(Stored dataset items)
*-*-*
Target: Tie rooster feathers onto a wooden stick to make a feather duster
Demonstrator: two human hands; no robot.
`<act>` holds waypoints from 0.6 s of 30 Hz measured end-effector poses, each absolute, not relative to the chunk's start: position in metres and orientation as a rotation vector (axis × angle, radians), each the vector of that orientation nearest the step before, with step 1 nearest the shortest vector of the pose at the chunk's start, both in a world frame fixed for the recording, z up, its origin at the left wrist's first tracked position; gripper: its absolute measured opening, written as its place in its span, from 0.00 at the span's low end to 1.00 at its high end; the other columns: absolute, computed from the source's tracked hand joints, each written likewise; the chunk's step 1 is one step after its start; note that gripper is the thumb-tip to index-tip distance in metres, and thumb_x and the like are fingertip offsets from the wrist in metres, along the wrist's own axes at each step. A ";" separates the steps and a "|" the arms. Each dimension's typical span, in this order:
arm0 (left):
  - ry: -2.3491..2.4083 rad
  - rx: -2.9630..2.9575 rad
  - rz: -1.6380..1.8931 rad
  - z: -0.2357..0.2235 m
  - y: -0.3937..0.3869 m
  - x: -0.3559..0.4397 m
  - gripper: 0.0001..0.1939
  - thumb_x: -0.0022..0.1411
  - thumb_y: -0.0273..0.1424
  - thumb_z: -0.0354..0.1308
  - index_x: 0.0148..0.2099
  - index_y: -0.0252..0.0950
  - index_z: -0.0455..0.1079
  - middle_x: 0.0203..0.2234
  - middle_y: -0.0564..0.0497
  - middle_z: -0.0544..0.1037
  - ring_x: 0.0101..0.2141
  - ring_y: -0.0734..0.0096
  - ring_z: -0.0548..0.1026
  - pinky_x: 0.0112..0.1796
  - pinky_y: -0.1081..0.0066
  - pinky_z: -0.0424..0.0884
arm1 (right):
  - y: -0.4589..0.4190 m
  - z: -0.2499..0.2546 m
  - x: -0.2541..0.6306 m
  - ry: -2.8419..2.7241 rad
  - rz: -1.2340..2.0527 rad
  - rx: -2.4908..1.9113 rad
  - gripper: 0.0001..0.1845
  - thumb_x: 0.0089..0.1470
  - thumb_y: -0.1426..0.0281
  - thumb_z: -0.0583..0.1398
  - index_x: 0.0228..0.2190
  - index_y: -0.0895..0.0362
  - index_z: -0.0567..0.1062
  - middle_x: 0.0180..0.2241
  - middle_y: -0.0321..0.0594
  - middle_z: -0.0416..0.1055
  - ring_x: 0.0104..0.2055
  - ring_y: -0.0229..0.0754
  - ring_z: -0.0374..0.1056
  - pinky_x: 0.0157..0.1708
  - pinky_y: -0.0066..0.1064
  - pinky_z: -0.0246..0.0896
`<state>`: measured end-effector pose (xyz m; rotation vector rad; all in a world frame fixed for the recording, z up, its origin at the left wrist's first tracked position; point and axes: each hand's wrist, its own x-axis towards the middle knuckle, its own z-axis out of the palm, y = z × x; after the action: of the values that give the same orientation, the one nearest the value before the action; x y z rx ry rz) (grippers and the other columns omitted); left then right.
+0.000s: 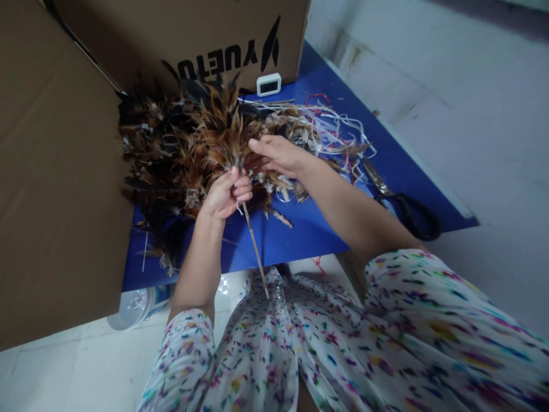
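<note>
My left hand [229, 191] is closed round the stick of a feather duster [229, 131], just below its brown and black feathers. The bare lower part of the stick [255, 246] slants down past the table edge. A bit of white string dangles by the left fingers. My right hand [277, 154] is beside the base of the feathers with its fingers stretched out, thumb apart. Its fingertips are partly hidden at the feathers, so I cannot tell how firmly they touch. Behind and left of the hands lies a heap of loose feathers [167, 149].
Large cardboard boxes [64, 171] stand left and behind. A small white digital clock [269, 84] leans near the back box. White and red strings [338, 131] lie tangled on the blue table [309, 229]; black-handled scissors [403, 206] rest at the right. A clear bucket [131, 309] stands below.
</note>
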<state>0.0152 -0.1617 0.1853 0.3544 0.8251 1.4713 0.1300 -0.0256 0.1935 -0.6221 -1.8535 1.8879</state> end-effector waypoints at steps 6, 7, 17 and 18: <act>0.893 0.267 1.605 0.191 -0.163 0.002 0.11 0.67 0.34 0.53 0.32 0.34 0.65 0.18 0.59 0.57 0.15 0.86 0.54 0.16 0.82 0.55 | -0.013 0.174 0.173 -2.504 0.930 -0.478 0.10 0.49 0.75 0.60 0.34 0.57 0.79 0.35 0.41 0.73 0.39 0.43 0.68 0.45 0.36 0.61; 0.904 0.263 1.620 0.191 -0.163 0.002 0.11 0.67 0.34 0.54 0.32 0.34 0.65 0.18 0.59 0.57 0.15 0.86 0.54 0.16 0.82 0.55 | -0.017 0.168 0.177 -2.613 0.795 -0.396 0.14 0.48 0.77 0.59 0.37 0.57 0.79 0.38 0.43 0.73 0.43 0.45 0.67 0.47 0.37 0.60; 0.933 0.295 1.626 0.187 -0.162 0.003 0.11 0.67 0.34 0.53 0.32 0.33 0.65 0.18 0.59 0.56 0.15 0.87 0.54 0.17 0.82 0.55 | -0.026 0.145 0.173 -2.296 0.995 -0.615 0.09 0.55 0.65 0.57 0.32 0.57 0.75 0.32 0.41 0.72 0.36 0.42 0.67 0.40 0.35 0.61; 0.930 0.293 1.626 0.187 -0.163 0.002 0.11 0.67 0.34 0.53 0.32 0.33 0.65 0.18 0.59 0.56 0.15 0.87 0.54 0.17 0.82 0.55 | -0.025 0.147 0.174 -2.154 1.144 -0.708 0.09 0.54 0.63 0.58 0.32 0.56 0.73 0.30 0.39 0.71 0.33 0.41 0.67 0.37 0.34 0.62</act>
<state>0.0025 -0.1626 0.1872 0.2929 0.9297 1.6260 0.1741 -0.0249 0.1471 -0.7076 -2.1542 1.1436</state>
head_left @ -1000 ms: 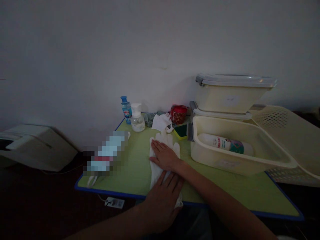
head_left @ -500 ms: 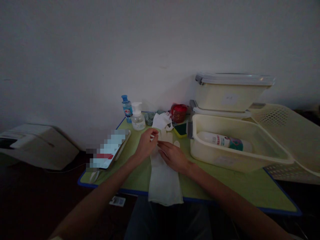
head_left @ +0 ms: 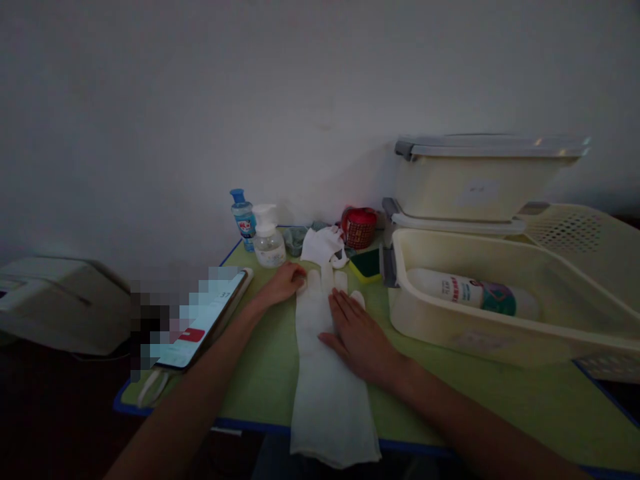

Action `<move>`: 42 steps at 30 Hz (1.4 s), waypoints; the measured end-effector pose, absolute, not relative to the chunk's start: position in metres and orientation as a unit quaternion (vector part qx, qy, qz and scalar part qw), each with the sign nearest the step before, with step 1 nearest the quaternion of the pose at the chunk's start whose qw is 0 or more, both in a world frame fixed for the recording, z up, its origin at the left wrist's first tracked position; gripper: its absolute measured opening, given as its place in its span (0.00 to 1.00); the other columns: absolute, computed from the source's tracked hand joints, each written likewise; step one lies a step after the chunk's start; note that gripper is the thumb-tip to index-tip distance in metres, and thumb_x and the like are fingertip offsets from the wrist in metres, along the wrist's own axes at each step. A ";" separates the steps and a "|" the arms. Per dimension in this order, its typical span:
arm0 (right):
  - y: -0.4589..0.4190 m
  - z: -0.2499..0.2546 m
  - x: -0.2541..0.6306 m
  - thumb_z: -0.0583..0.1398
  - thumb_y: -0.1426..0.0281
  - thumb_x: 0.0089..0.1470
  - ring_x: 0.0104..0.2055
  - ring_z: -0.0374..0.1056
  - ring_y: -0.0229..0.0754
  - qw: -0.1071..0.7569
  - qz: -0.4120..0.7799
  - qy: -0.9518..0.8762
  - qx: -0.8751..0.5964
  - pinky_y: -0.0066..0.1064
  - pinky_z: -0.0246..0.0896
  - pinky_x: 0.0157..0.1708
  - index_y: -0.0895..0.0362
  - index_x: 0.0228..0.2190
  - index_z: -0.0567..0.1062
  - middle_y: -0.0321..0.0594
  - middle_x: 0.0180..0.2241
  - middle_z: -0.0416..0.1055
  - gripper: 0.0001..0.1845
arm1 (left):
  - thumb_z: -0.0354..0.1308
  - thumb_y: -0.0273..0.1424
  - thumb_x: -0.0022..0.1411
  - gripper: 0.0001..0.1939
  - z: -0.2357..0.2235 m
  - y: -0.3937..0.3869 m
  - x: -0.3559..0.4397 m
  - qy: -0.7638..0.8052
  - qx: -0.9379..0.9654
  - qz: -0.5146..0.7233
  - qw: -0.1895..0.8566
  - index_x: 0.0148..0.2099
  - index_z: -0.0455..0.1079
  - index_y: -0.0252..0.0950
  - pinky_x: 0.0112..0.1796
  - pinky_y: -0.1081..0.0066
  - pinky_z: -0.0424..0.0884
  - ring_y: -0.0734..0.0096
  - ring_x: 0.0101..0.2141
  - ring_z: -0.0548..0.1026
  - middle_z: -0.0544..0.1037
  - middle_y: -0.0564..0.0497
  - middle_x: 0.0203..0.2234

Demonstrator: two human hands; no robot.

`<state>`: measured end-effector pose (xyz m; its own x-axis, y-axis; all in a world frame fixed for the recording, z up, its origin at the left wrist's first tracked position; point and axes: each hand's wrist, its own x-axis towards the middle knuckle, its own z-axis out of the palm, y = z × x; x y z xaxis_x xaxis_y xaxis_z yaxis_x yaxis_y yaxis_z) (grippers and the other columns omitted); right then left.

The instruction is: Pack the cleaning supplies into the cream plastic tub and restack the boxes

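Observation:
A long white glove (head_left: pixel 330 413) lies flat on the green table (head_left: pixel 255 373), its fingers pointing toward the wall and its cuff hanging past the near edge. At the glove's far left, my left hand (head_left: pixel 283 285) is closed, thumb and fingers pinching an outer glove finger. My right hand (head_left: pixel 361 340) rests flat on the right half of the palm part, fingers stretched out and holding nothing. Just beyond the glove fingers sits a crumpled white cloth item (head_left: pixel 323 245) with a loop.
To the left are a phone (head_left: pixel 207 327), a blue bottle (head_left: pixel 244 221) and a clear pump bottle (head_left: pixel 270 243). A sponge (head_left: pixel 367 265) and red basket-like container (head_left: pixel 360 228) stand behind. At right, a cream bin (head_left: pixel 450 340) holds a white bottle (head_left: pixel 465 292); lidded boxes (head_left: pixel 465 190) are stacked behind.
My left hand went from the near cuff up to the far finger end and now pinches the left glove finger. The cuff is uncovered. My right hand slid slightly right, staying on the glove.

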<state>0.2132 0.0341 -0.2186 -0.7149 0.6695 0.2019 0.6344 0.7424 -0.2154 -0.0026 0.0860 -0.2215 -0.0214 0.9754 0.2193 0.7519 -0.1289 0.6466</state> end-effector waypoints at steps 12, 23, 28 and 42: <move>0.032 -0.216 0.213 0.51 0.60 0.57 0.62 0.46 0.54 0.125 0.074 -0.925 -0.351 0.48 0.47 0.59 0.72 0.55 0.58 0.62 0.58 0.51 0.33 | 0.56 0.25 0.49 0.03 -0.224 0.085 0.003 0.647 0.653 0.351 0.177 0.24 0.65 0.34 0.36 0.68 0.66 0.68 0.30 0.69 0.69 0.53 0.22; 0.033 -0.215 0.213 0.51 0.60 0.56 0.62 0.47 0.55 0.112 0.077 -0.924 -0.359 0.46 0.45 0.60 0.73 0.55 0.58 0.62 0.58 0.52 0.33 | 0.58 0.27 0.46 0.08 -0.218 0.081 0.008 0.641 0.584 0.423 0.261 0.28 0.60 0.36 0.26 0.74 0.62 0.72 0.23 0.70 0.69 0.57 0.18; 0.032 -0.214 0.213 0.50 0.60 0.57 0.61 0.49 0.54 0.115 0.064 -0.925 -0.357 0.46 0.46 0.59 0.72 0.55 0.59 0.62 0.58 0.53 0.33 | 0.60 0.27 0.44 0.12 -0.216 0.080 0.007 0.645 0.559 0.437 0.283 0.30 0.59 0.37 0.24 0.74 0.60 0.71 0.21 0.70 0.69 0.58 0.16; 0.029 -0.205 0.212 0.53 0.60 0.56 0.62 0.46 0.54 0.115 0.040 -0.931 -0.344 0.49 0.45 0.59 0.69 0.56 0.59 0.59 0.59 0.51 0.32 | 0.63 0.26 0.41 0.12 -0.219 0.082 0.007 0.671 0.581 0.415 0.201 0.28 0.62 0.36 0.25 0.74 0.61 0.75 0.20 0.67 0.66 0.60 0.16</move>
<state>0.2121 0.0292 -0.2049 -0.7362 0.6505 0.1865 0.6321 0.7594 -0.1538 0.0075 0.0820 -0.2194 -0.2437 0.9464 0.2121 0.6122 -0.0196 0.7904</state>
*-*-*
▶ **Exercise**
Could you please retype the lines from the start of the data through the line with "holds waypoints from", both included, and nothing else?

▶ **Reply to the task**
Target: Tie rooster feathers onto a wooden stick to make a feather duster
Demonstrator: two human hands; no robot.
`<act>` holds waypoints from 0.6 s of 30 Hz measured end-effector poses, each absolute, not relative to the chunk's start: position in metres and orientation as a rotation vector (axis × angle, radians), each the vector of that orientation nearest the step before, with step 1 nearest the shortest vector of the pose at the chunk's start, both in a world frame fixed for the recording, z up, its origin at the left wrist's first tracked position; gripper: its absolute measured opening, written as its place in its span, from 0.00 at the span's low end to 1.00 at its high end; the other columns: absolute, computed from the source's tracked hand joints, each written likewise; the chunk's step 1 is one step after its start; note that gripper is the thumb-tip to index-tip distance in metres, and thumb_x and the like are fingertip offsets from the wrist in metres, along the wrist's own axes at each step. A ";" separates the steps and a "|" the arms. Each dimension's typical span, in this order:

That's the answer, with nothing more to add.